Research questions
The longitudinal study of the bilingual acquisition of DGS and written German presented in the following sections aims to contribute to our understanding of the development of a multilingual competence in deaf learners. By focusing on the structural competences attained in either language and on the range of language contact phenomena produced, the study seeks to provide further insights into bilingual deaf learners’ acquisition of a sign language and an oral language.
Acquisition scenario. Language acquisition in bilingual deaf learners, as we learned in previous sections, is determined by a complex interplay of internal and external factors that determine access to and accessibility of the two languages. Variation in age exposure to a fully accessible language marks a fundamental difference between language acquisition in this population vis-a-vis language acquisition in other situations. Further, we have seen that questions concerning the status of the written language need to be addressed in order to ascertain the status of this language in the bilingual development of deaf children. Following current assumptions we hypothesise that written language can be acquired without or with only limited access to the spoken language it relates to. As for metalinguistic awareness, often regarded as a requisite in this endeavour, we assume that it also develops and is further refined as a result of written language development. On a more general level we understand that the assignment of L1 or L2 labels to the languages acquired by deaf learners needs to be conceived of in a flexible manner. This is also reflected in a flexible conception of the language acquisition situation of bilingual deaf learners as it shares characteristics of bilingual first and child second language acquisition. Owing to the specific circumstances that determine this type of bilingualism we consider neither label as adequate to fully capture the characteristics of this acquisition situation.

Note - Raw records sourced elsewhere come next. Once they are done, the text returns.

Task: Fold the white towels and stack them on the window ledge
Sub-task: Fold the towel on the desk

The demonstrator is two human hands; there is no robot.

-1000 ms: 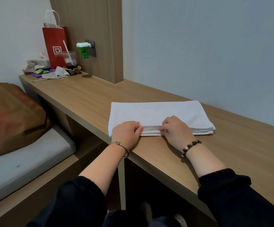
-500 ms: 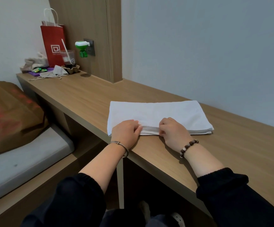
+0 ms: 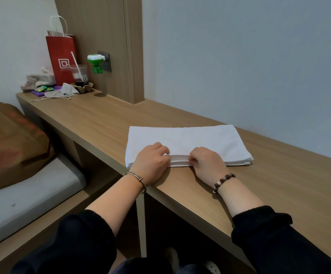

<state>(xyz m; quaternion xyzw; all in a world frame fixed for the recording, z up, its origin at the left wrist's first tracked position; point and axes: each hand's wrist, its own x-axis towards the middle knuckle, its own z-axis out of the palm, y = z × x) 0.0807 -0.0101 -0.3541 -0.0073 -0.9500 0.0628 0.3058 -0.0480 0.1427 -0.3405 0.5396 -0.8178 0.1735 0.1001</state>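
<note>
Wood ledge (image 3: 105,119) w/ towel (image 3: 190,139), grey wall.

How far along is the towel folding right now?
Done: a folded white towel lies flat on the wooden ledge. In hand: left hand and right hand pinch its near edge. Left: any further fold; no other loose towels are in view.

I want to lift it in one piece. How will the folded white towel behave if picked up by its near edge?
The folded white towel is layered cloth, so it would probably sag and unfold. It looks light. Both the left hand and right hand pinch that edge.
</note>
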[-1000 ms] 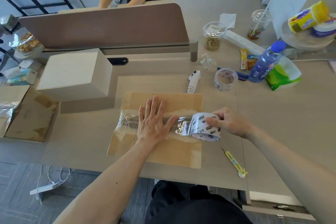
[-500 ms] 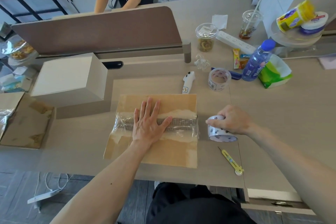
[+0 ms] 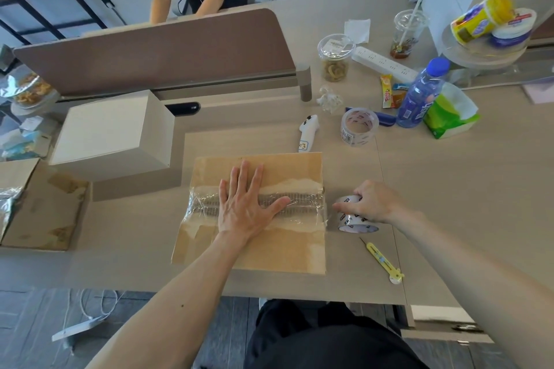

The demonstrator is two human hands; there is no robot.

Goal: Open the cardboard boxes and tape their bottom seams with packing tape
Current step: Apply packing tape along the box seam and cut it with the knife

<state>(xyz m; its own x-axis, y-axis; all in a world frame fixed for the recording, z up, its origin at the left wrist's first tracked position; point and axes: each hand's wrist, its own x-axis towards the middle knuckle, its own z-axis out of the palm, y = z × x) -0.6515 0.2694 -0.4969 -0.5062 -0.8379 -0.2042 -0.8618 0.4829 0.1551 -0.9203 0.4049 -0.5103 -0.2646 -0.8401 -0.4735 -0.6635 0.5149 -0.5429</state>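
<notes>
1. Cardboard box [image 3: 269, 252] sits near-centre on the desk [image 3: 449, 189], bottom seam up and running left-right, with a clear tape strip [image 3: 302, 202] laid along it
2. Left hand [image 3: 242, 210]: flat, fingers spread, pressing the strip at mid-seam, same spot as a second ago
3. Right hand [image 3: 371, 202]: fingers curled round the packing tape roll [image 3: 355, 223], holding it
4. Change: a second ago the roll was over the box's right part; now it rests on the desk just right of the box's right edge, so the pull has cleared the whole seam
5. Tape looks uncut between box edge and roll, can't confirm
6. Read: seam covered, next is probably the cut; yellow utility knife [image 3: 382, 260] lies just near-right of the roll, untouched
</notes>
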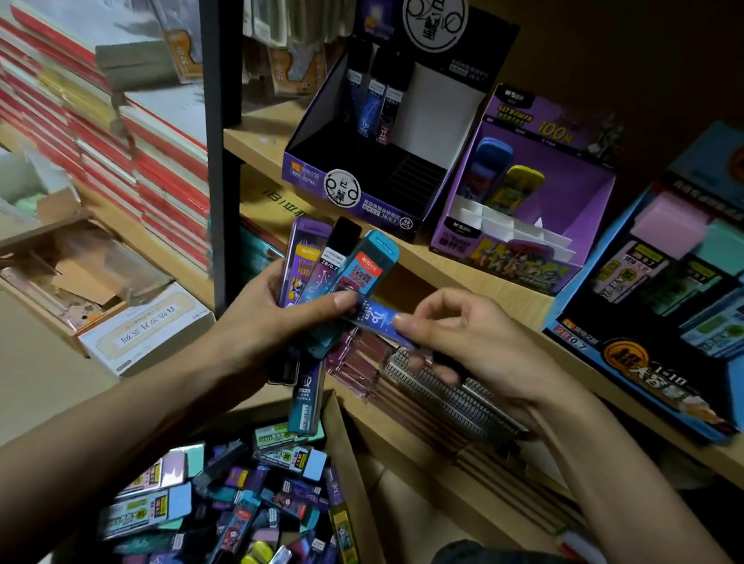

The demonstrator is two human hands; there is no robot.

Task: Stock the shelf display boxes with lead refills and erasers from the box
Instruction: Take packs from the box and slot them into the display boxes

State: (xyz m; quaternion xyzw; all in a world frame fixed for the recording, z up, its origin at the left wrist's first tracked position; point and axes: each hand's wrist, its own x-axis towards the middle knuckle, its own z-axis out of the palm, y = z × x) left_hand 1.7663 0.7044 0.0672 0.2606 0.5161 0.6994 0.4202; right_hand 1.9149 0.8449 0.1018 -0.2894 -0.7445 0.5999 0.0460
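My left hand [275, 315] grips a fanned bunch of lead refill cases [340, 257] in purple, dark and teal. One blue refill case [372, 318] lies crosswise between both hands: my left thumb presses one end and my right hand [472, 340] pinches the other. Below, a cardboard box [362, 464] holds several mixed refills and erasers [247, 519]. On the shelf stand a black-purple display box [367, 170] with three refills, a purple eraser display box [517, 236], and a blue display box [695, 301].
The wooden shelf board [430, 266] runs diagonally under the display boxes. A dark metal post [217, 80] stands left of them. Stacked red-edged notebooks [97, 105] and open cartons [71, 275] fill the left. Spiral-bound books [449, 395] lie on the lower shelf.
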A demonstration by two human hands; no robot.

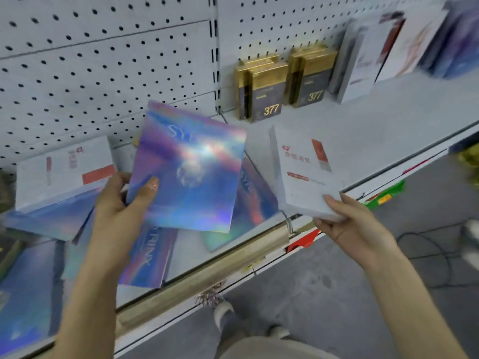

Organisation of multilingual knowledge in deaf learners. Against this backdrop, the question arises as to whether current assumptions about the organisation of multilingual knowledge and language contact hold equally of the bilingual development of sign bilingualism in deaf learners.
- (a) Developmental trajectories. Firstly, with respect to developmental trajectories in either language, are they also characterised by structure-building processes as it has been found to hold for language acquisition in different acquisition situations? To date, only little is known about the bilingual development of a sign language and an oral language in deaf learners. Studies on sign language acquisition in native deaf learners have provided insights into some of the main milestones in the development of a sign language, but the picture continues to be fragmentary. As for bilingual deaf learners’ acquisition of the oral language, developmental studies are virtually non-existent. With respect to the developmental asynchrony between the two languages, the more advanced knowledge of sign language is often taken for granted, whereby assessments are seldom based on empirical data. Another fundamental question pertains to the development of the written language with no or only limited access to the spoken language. Is it also characterised by structure-building processes?
- (b) Role of language contact phenomena. Secondly, the sophisticated combination of elements of two distinct grammars in mixed utterances has been found to indicate that bilingual learners know, by virtue of their innate language endowment (i.e. UG), that grammars are alike in fundamental ways. This (tacit) knowledge is assumed to constitute the basis for the pooling of resources in the course of the bilingual development. In the acquisition of a sign language and an oral language, deaf learners acquire two languages that differ in their modality of expression. Does this difference affect the organisation of a multilingual competence? Research on bilingual deaf learners has provided some evidence that sign bilingual learners pool their linguistic resources, and that this can be taken as an indication of their (tacit) knowledge that languages are alike in fundamental ways. From a developmental perspective, the question arises whether cross-modal language contact phenomena are also developmentally constrained. In other words, are these phenomena related to the structural development in both languages?
Taken on the whole the issues that arise in relation to the bilingual development of deaf learners boil down to the question of whether they also pool their linguistic resources in a creative manner as it has been found to be the case of bilingual learners in other acquisition situations.